3. Have a back-up plan.
Maybe you're really bad at stealth. Maybe your vegetarian was just too quick for you. (They're wily bastards, let me tell you.) Whatever the reason, your vegetarian definitely, DEFINITELY will not be eating any turkey at this family gathering. What's a host to do?


Obviously, it would be rude to let your guest go hungry, even if she is determined to UTTERLY RUIN everyone else's holiday by politely refusing to partake in the MOST DELICIOUS PART. So you should probably have some vegetarian-friendly food on hand, just in case. I like to supply my vegetarian guests with things like limp lettuce and maybe a paper napkin (for a filling fiber-rich dish!). Just make sure it tastes awful and can be found in a hamster cage, and I promise you they will gobble it up!

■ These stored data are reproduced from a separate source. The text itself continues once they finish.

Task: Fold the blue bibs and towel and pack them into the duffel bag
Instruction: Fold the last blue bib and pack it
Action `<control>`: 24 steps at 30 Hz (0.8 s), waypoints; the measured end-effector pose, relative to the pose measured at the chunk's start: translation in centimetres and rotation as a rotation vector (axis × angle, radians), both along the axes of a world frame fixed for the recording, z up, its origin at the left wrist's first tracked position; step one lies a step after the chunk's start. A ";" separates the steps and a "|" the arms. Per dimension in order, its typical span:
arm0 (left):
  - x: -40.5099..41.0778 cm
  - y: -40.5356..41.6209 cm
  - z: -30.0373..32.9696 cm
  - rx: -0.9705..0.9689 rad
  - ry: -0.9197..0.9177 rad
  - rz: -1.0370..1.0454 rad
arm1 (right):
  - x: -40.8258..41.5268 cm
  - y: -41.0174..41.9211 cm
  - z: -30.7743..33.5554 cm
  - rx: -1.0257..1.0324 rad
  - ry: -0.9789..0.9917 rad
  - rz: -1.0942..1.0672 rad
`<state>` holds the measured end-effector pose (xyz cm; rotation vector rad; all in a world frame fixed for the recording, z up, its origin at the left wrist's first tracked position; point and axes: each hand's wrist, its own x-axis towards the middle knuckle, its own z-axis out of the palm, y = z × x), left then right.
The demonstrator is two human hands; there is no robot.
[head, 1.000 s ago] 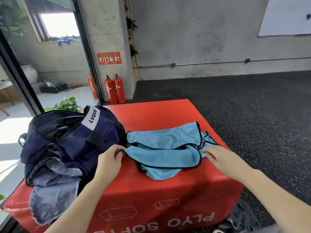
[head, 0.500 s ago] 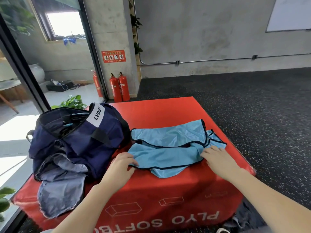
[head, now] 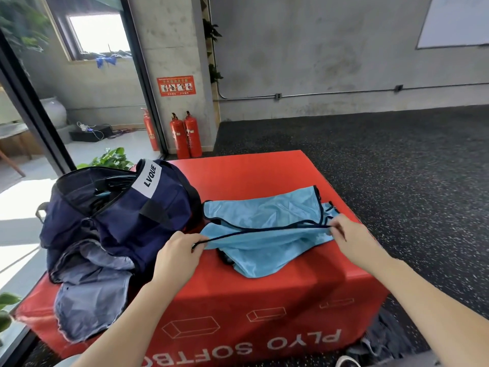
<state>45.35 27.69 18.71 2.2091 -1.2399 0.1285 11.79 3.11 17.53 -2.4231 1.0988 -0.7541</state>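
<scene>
A light blue bib (head: 264, 221) with dark trim lies crumpled on the red soft box (head: 251, 176). My left hand (head: 180, 252) pinches the bib's dark-edged hem at its left end. My right hand (head: 346, 234) pinches the same hem at its right end, and the edge is stretched taut and lifted between them. The navy duffel bag (head: 119, 207) marked LVQUE sits open on the box's left side, with dark contents inside. A grey-blue towel (head: 90, 295) hangs crumpled from the bag's front down over the box's left corner.
Two red fire extinguishers (head: 186, 135) stand by the concrete pillar behind the box. Green plants (head: 111, 160) sit left of the bag by the glass door. Dark speckled floor (head: 397, 160) spreads to the right. A grey cloth (head: 381, 343) lies on the floor at the box's right foot.
Both hands went from resting flat on the bib's ends to pinching its hem and raising it taut. The bib's front layer has lifted off the box.
</scene>
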 end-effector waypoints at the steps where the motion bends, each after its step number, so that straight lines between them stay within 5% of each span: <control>1: 0.0 0.1 0.0 0.002 -0.008 -0.004 | -0.6 0.1 0.5 0.006 -0.087 -0.024; 4: -0.4 0.2 -0.1 -0.061 0.019 -0.069 | -1.9 0.7 1.3 -0.006 -0.135 -0.033; 7: -1.1 0.5 -0.1 -0.054 0.047 -0.172 | -3.5 0.7 0.9 -0.036 0.096 -0.003; 12: -1.8 1.7 -0.3 0.405 0.034 -0.253 | -4.6 1.2 -0.1 0.087 0.542 0.073; 24: -2.7 -5.4 0.0 0.076 0.048 -0.219 | 5.7 0.4 0.2 0.001 0.126 0.111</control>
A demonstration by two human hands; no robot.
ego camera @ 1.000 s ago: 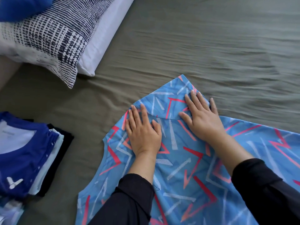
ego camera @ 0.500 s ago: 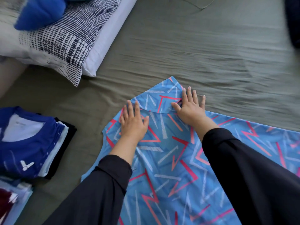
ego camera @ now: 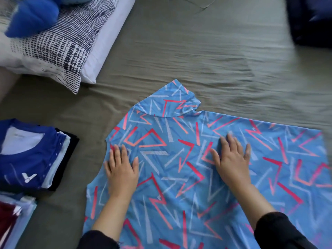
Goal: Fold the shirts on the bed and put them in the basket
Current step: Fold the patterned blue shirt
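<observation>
A light blue shirt (ego camera: 179, 141) with pink, red and white zigzag marks lies spread on the olive bed sheet (ego camera: 197, 51), one sleeve pointing away from me. My left hand (ego camera: 122, 169) rests flat near the shirt's left edge, fingers apart. My right hand (ego camera: 231, 160) lies flat on the shirt's middle, fingers spread. Neither hand grips the cloth. No basket is in view.
A stack of folded shirts (ego camera: 30, 155), dark blue on top, sits at the left, with another folded pile (ego camera: 12, 218) below it. A black-and-white patterned pillow (ego camera: 59, 38) and a blue plush object (ego camera: 32, 17) lie top left. A dark object (ego camera: 312, 18) is top right.
Both hands have slid back from the sleeve end toward me and further apart, flat on the shirt. The sleeve now lies uncovered.
</observation>
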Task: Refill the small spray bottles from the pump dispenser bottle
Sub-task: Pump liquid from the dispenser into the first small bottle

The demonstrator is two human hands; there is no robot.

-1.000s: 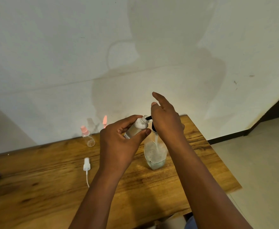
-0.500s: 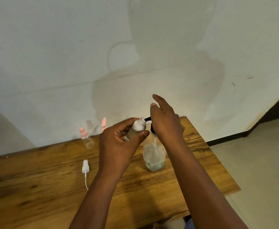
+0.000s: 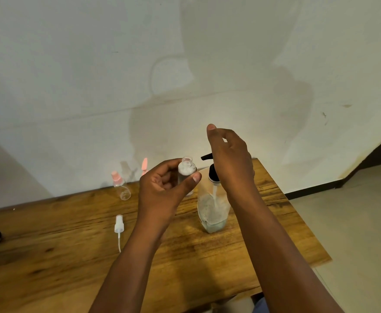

And a good thing, too, given how rare it is to find vegetarian-friendly dishes like potatoes, sweet potatoes, carrots, peas, cornbread, parsnips, dinner rolls, squash, cranberry sauce, corn, asparagus, green bean casserole, pumpkin pie, apple crisp, or even salad on the average American's Thanksgiving table. What do they think this is, Canadian Thanksgiving?

4. Make sure you get your two cents in.
Vegetarians--so chatty. "No thank you, I don't eat turkey." BLECH. Make sure your voice is heard, too! Pre-meal grace is a prime opportunity for having your say. A sample script:

YOU: This year, I am grateful for this bountiful dinner, ESPECIALLY (look pointedly at vegetarian) this DELICIOUS TURKEY.

They'll get the message. Oh, they'll get it, all right.

5. Just shut up and eat.
Last resort, obviously, but in the event that all of these efforts fail and your vegetarian is still vegetarian by the end of the meal, just sit back, shut up, and enjoy a fantastic dinner with your loved ones. I mean, aside from the turkey (OBVIOUSLY) isn't that what Thanksgiving is all about?


Good luck, friend, and Happy Thanksgiving!